* **Task requirements**: Within the data that follows, set down exactly the lines from the one containing "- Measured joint" through the one containing "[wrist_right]", both ends included.

Materials provided START

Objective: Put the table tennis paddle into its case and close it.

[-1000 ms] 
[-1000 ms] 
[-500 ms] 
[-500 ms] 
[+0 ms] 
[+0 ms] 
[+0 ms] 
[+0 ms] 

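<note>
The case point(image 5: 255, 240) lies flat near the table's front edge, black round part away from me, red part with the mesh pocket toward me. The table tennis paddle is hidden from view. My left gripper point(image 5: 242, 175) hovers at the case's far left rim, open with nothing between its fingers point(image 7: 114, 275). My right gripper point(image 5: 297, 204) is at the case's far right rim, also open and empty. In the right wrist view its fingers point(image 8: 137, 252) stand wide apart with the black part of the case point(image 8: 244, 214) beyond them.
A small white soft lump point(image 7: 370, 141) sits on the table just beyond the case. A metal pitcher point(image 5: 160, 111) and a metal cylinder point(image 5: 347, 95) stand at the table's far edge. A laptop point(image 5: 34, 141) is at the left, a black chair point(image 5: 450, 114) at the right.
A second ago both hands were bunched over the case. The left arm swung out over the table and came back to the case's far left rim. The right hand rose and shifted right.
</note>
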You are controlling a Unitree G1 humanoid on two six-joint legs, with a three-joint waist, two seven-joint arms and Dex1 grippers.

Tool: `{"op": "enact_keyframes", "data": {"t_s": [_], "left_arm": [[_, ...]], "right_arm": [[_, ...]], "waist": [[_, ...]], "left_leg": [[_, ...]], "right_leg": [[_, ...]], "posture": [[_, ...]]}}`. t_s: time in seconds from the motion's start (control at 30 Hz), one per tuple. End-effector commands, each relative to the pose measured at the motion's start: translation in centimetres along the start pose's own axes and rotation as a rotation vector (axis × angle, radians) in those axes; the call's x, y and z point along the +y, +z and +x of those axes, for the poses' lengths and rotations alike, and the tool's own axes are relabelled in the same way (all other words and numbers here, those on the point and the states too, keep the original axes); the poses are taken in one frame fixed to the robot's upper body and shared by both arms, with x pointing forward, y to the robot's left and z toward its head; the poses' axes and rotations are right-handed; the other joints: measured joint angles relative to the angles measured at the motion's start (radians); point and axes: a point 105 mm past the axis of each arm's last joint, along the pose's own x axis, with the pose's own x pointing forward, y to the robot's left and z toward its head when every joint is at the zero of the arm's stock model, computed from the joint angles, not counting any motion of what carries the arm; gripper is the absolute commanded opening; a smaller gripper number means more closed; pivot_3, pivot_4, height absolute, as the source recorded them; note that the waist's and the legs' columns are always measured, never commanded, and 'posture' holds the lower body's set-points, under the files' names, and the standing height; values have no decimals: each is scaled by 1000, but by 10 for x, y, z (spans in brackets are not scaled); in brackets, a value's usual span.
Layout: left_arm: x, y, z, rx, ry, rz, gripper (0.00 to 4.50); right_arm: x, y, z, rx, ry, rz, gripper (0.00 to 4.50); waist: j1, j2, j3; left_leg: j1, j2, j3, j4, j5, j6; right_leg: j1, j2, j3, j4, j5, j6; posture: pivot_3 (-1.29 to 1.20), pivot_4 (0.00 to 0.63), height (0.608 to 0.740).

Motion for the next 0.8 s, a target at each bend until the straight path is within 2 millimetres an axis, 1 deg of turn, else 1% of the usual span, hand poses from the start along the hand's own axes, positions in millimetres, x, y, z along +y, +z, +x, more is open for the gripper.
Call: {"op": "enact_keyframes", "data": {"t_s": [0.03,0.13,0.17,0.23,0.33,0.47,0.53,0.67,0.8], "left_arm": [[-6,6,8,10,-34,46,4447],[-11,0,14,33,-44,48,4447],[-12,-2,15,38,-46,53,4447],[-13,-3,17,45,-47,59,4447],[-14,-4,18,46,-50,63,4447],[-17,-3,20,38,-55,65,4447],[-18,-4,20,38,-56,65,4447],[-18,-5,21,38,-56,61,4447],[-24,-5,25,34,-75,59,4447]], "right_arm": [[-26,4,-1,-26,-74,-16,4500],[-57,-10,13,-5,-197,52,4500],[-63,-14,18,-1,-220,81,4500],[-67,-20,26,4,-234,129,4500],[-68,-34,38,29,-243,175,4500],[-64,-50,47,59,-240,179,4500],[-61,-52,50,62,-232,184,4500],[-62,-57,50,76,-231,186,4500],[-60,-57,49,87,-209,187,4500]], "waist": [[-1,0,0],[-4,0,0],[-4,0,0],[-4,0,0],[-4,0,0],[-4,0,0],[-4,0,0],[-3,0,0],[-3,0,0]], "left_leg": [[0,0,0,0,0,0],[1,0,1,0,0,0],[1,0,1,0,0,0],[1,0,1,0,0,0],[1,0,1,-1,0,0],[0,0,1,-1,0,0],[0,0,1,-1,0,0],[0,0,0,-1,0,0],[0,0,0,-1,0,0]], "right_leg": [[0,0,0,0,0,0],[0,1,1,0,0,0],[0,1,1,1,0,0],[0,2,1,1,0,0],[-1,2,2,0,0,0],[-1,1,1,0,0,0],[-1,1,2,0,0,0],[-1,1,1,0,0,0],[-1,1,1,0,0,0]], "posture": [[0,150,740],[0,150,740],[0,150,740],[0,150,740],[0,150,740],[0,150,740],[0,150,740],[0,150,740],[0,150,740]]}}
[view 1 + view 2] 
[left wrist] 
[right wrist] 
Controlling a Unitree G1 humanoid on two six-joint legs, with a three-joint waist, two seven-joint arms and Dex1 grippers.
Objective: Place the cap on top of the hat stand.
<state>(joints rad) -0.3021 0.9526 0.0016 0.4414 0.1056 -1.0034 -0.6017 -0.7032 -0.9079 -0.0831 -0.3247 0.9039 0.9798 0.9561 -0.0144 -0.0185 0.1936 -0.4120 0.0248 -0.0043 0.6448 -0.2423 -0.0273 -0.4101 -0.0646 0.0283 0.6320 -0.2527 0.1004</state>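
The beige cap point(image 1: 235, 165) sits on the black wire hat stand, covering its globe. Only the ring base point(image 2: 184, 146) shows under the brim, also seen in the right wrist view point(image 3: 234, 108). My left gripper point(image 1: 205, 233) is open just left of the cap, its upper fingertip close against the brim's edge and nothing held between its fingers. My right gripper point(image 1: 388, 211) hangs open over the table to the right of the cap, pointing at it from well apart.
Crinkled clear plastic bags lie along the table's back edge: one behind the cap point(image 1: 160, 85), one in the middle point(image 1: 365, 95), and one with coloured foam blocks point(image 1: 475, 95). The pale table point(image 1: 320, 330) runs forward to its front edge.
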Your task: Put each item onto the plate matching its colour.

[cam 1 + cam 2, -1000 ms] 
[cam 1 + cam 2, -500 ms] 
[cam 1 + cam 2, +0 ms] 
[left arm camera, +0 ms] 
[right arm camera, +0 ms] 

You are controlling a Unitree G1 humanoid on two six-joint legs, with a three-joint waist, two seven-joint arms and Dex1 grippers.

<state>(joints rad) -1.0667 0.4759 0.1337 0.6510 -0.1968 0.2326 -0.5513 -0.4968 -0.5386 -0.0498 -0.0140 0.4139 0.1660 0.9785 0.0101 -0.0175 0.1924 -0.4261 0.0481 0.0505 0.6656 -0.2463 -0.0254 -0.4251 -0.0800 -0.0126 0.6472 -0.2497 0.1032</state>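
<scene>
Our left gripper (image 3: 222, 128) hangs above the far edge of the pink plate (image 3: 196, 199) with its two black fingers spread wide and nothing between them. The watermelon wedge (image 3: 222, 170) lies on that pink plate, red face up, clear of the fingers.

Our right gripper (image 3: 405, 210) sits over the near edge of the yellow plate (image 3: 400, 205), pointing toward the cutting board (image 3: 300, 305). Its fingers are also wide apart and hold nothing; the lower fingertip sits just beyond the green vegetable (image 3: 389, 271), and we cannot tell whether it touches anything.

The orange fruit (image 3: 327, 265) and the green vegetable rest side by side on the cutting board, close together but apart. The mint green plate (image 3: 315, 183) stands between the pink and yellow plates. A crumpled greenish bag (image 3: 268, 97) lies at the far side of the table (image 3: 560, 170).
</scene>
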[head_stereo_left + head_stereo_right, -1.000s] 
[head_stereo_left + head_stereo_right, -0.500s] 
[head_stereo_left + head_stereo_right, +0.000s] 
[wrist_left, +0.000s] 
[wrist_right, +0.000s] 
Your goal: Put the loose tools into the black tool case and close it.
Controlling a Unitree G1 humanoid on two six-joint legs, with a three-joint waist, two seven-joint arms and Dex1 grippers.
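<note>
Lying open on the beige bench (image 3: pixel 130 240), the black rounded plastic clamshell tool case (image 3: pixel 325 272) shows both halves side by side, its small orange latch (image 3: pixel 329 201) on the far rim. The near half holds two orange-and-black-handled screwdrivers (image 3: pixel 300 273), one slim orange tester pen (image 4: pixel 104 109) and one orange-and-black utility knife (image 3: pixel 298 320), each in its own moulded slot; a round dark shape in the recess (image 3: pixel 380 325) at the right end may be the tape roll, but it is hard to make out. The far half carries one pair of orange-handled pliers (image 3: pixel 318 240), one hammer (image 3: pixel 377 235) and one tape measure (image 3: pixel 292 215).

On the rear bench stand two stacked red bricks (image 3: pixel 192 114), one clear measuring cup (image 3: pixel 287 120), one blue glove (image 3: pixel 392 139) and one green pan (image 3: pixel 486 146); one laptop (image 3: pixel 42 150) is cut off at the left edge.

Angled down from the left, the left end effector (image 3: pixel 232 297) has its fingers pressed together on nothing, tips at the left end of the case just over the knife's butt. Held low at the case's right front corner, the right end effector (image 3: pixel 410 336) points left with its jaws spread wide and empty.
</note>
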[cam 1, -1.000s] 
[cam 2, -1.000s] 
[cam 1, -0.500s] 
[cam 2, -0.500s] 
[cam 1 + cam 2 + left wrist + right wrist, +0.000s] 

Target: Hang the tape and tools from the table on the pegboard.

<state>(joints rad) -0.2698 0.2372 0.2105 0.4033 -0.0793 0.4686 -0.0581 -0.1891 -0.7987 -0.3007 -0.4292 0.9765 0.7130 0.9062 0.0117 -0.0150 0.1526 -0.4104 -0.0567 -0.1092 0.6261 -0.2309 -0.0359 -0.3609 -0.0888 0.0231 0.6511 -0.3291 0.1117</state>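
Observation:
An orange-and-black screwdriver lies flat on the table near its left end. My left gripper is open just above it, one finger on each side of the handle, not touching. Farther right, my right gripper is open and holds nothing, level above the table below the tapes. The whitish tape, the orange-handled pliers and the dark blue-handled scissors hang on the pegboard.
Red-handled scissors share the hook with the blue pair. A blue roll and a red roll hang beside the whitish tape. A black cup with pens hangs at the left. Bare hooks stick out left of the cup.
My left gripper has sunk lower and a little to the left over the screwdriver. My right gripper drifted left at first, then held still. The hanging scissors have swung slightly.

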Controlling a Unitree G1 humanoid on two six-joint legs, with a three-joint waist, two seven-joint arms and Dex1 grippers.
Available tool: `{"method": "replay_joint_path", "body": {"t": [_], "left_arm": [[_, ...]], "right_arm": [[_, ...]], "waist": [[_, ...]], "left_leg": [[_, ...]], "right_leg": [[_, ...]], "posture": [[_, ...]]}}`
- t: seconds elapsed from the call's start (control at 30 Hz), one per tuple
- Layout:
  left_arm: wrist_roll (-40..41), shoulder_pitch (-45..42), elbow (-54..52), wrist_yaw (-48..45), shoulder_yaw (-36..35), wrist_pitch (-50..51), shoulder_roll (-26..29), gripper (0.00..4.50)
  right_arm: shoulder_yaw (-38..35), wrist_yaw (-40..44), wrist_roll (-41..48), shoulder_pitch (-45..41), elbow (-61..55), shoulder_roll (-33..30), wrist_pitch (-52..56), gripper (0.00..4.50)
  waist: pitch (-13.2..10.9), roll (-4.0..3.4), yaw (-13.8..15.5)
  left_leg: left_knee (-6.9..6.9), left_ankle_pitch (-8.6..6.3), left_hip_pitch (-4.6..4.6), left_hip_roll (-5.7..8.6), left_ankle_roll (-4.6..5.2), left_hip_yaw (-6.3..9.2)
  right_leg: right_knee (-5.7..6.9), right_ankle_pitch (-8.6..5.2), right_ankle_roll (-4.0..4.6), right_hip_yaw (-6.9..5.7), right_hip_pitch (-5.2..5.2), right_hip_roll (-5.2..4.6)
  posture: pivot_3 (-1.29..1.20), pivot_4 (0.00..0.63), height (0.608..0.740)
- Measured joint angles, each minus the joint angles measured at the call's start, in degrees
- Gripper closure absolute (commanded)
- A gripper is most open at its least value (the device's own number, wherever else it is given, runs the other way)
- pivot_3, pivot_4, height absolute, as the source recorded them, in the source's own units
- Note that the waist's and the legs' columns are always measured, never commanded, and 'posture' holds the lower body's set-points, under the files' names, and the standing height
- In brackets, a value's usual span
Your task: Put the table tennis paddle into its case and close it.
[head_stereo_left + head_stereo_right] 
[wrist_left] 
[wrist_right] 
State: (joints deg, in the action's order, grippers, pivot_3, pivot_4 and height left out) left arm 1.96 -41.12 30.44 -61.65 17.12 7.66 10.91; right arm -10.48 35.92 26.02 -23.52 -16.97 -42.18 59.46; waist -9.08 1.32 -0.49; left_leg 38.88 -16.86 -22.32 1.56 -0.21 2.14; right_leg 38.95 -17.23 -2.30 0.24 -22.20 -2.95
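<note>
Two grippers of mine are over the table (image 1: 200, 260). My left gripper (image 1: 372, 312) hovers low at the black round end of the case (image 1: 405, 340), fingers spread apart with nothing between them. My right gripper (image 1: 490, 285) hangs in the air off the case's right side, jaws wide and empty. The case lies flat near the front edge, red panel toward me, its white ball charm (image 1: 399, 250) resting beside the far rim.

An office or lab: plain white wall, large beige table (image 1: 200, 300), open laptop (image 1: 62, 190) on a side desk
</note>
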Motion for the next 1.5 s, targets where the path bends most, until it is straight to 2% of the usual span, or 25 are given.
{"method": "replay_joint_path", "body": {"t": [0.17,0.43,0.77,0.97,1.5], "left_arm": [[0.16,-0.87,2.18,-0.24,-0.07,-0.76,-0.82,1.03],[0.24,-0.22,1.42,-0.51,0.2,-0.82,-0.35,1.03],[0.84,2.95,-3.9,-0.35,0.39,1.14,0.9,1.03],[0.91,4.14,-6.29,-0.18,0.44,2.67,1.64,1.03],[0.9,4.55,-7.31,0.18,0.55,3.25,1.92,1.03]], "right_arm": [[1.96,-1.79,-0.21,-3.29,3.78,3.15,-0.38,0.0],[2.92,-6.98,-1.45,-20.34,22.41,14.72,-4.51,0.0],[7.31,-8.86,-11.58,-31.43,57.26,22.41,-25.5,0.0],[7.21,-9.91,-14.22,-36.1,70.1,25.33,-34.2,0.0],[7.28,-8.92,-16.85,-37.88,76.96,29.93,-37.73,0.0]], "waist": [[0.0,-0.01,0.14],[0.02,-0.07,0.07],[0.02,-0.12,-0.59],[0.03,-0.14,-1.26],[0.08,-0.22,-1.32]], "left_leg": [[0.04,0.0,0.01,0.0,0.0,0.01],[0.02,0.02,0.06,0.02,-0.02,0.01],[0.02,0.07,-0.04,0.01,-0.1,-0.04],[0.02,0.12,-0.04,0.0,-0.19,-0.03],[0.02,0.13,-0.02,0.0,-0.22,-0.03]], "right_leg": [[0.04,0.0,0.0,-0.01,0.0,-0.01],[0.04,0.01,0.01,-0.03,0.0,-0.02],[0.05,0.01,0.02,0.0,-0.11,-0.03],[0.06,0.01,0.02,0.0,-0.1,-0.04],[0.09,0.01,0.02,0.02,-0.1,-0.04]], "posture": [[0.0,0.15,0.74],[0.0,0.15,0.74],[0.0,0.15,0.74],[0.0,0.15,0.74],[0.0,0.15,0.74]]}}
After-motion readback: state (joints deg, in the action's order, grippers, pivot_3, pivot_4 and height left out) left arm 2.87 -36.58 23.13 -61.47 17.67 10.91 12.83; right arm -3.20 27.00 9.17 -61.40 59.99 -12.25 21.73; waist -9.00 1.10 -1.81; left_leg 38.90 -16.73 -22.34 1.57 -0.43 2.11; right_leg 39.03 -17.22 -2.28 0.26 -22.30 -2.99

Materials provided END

* **Result of the exercise**:
- Measured joint angles, each minus the joint angles measured at the call's start, in degrees
- Gripper closure absolute (commanded)
- A gripper is most open at its least value (the device's own number, wherever else it is given, runs the other way)
- pivot_3, pivot_4, height absolute, as the source recorded them, in the source's own units
- Note that the waist's and the legs' columns are always measured, never commanded, and 'posture' holds the lower body's set-points, under the files' names, and the standing height
- In brackets, a value's usual span
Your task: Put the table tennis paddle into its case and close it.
[head_stereo_left + head_stereo_right] 
[wrist_left] 
[wrist_right] 

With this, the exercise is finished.